→ **TASK**
The data below is to be copied exactly, line by line.
━━━━━━━━
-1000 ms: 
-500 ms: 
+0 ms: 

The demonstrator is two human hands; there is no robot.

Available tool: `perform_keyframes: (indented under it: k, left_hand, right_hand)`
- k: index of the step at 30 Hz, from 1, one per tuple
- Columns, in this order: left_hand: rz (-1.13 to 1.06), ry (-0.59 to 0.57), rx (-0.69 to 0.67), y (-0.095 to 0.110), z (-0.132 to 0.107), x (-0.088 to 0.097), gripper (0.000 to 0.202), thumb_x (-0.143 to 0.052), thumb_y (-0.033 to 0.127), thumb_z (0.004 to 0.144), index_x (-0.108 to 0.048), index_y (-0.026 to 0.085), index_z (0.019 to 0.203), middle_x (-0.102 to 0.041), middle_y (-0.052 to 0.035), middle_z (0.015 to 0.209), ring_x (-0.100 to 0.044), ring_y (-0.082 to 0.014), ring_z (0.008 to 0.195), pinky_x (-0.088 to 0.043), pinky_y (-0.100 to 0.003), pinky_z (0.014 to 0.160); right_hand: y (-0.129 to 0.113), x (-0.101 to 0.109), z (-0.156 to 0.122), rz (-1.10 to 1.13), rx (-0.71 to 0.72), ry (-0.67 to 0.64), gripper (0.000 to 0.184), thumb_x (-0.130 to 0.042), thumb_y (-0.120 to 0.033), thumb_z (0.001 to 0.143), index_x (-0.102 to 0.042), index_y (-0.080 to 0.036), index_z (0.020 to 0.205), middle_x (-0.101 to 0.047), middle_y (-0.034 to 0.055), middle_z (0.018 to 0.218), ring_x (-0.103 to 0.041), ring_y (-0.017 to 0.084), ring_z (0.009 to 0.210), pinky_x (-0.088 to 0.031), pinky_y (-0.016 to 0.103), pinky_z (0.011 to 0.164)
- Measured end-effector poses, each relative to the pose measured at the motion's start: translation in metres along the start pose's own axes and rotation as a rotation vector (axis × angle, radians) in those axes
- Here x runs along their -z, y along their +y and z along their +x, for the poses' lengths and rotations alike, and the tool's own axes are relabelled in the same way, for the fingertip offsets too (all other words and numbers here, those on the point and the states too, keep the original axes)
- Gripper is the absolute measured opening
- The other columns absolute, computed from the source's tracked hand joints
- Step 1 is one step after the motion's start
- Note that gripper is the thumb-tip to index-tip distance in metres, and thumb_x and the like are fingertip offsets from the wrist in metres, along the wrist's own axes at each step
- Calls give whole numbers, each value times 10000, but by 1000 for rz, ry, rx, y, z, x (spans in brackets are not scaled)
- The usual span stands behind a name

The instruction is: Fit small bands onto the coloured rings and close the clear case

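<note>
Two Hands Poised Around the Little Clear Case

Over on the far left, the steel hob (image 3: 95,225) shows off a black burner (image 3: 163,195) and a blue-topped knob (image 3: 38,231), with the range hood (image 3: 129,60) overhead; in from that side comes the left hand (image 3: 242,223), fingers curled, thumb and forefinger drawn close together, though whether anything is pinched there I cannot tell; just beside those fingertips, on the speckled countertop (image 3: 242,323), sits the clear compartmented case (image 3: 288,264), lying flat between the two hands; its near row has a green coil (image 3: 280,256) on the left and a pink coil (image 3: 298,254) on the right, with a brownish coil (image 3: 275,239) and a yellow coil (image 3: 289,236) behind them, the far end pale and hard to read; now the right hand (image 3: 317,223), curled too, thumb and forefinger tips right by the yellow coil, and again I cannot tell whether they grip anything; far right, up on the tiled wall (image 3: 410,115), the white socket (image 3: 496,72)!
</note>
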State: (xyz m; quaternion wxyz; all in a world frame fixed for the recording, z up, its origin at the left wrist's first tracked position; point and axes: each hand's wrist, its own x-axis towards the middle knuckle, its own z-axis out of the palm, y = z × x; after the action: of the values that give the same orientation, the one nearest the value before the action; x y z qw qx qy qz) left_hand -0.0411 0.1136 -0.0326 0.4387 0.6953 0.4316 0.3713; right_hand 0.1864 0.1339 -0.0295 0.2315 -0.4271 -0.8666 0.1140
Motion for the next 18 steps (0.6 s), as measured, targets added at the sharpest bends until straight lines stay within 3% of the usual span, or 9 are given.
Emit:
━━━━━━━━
→ **PROBLEM SOLUTION**
-1000 ms: 
-500 ms: 
+0 ms: 

The demonstrator is two human hands; there is no robot.

Available tool: `perform_keyframes: (indented under it: k, left_hand, right_hand)`
- k: index of the step at 30 Hz, from 1, one per tuple
- Columns, in this order: left_hand: rz (-1.13 to 1.06), ry (-0.59 to 0.57), rx (-0.69 to 0.67), y (-0.095 to 0.110), z (-0.132 to 0.107), x (-0.088 to 0.097), gripper (0.000 to 0.202), thumb_x (-0.143 to 0.052), thumb_y (-0.033 to 0.127), thumb_z (0.004 to 0.144), index_x (-0.108 to 0.048), index_y (-0.026 to 0.085), index_z (0.019 to 0.203), middle_x (-0.102 to 0.041), middle_y (-0.052 to 0.035), middle_z (0.015 to 0.209), ring_x (-0.100 to 0.044), ring_y (-0.082 to 0.014), ring_z (0.008 to 0.195), pinky_x (-0.088 to 0.043), pinky_y (-0.100 to 0.003), pinky_z (0.014 to 0.160); right_hand: y (-0.129 to 0.113), x (-0.101 to 0.109), z (-0.156 to 0.122), rz (-1.10 to 1.13), rx (-0.71 to 0.72), ry (-0.67 to 0.64), gripper (0.000 to 0.184), thumb_x (-0.130 to 0.042), thumb_y (-0.120 to 0.033), thumb_z (0.001 to 0.143), index_x (-0.102 to 0.042), index_y (-0.080 to 0.036), index_z (0.020 to 0.205), middle_x (-0.101 to 0.047), middle_y (-0.034 to 0.055), middle_z (0.018 to 0.218), ring_x (-0.103 to 0.041), ring_y (-0.017 to 0.084), ring_z (0.009 to 0.210), pinky_x (-0.088 to 0.031), pinky_y (-0.016 to 0.103), pinky_z (0.011 to 0.164)
- Measured end-effector poses, each relative to the pose measured at the motion's start: translation in metres along the start pose's own axes and rotation as a rotation vector (axis × angle, radians) in those axes
- Here x runs along their -z, y along their +y and z along their +x, for the poses' lengths and rotations alike, and the tool's own axes are relabelled in the same way, for the fingertip offsets too (all other words and numbers here, those on the point and the states too, keep the original axes)
- Gripper is the absolute measured opening
- The other columns absolute, computed from the source's tracked hand joints
- Step 1 is one step after the motion's start
- Note that gripper is the thumb-tip to index-tip distance in metres, and thumb_x and the like are fingertip offsets from the wrist in metres, along the wrist's own axes at each step
- Calls give whole numbers, each value times 10000, but by 1000 for rz, ry, rx, y, z, x (spans in brackets are not scaled)
- The usual span stands behind a name

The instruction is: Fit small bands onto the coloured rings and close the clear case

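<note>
Two Hands Poised Around the Little Clear Case

Over on the far left, the steel hob (image 3: 95,225) shows off a black burner (image 3: 163,195) and a blue-topped knob (image 3: 38,231), with the range hood (image 3: 129,60) overhead; in from that side comes the left hand (image 3: 242,223), fingers curled, thumb and forefinger drawn close together, though whether anything is pinched there I cannot tell; just beside those fingertips, on the speckled countertop (image 3: 242,323), sits the clear compartmented case (image 3: 288,264), lying flat between the two hands; its near row has a green coil (image 3: 280,256) on the left and a pink coil (image 3: 298,254) on the right, with a brownish coil (image 3: 275,239) and a yellow coil (image 3: 289,236) behind them, the far end pale and hard to read; now the right hand (image 3: 317,223), curled too, thumb and forefinger tips right by the yellow coil, and again I cannot tell whether they grip anything; far right, up on the tiled wall (image 3: 410,115), the white socket (image 3: 496,72)!
</note>
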State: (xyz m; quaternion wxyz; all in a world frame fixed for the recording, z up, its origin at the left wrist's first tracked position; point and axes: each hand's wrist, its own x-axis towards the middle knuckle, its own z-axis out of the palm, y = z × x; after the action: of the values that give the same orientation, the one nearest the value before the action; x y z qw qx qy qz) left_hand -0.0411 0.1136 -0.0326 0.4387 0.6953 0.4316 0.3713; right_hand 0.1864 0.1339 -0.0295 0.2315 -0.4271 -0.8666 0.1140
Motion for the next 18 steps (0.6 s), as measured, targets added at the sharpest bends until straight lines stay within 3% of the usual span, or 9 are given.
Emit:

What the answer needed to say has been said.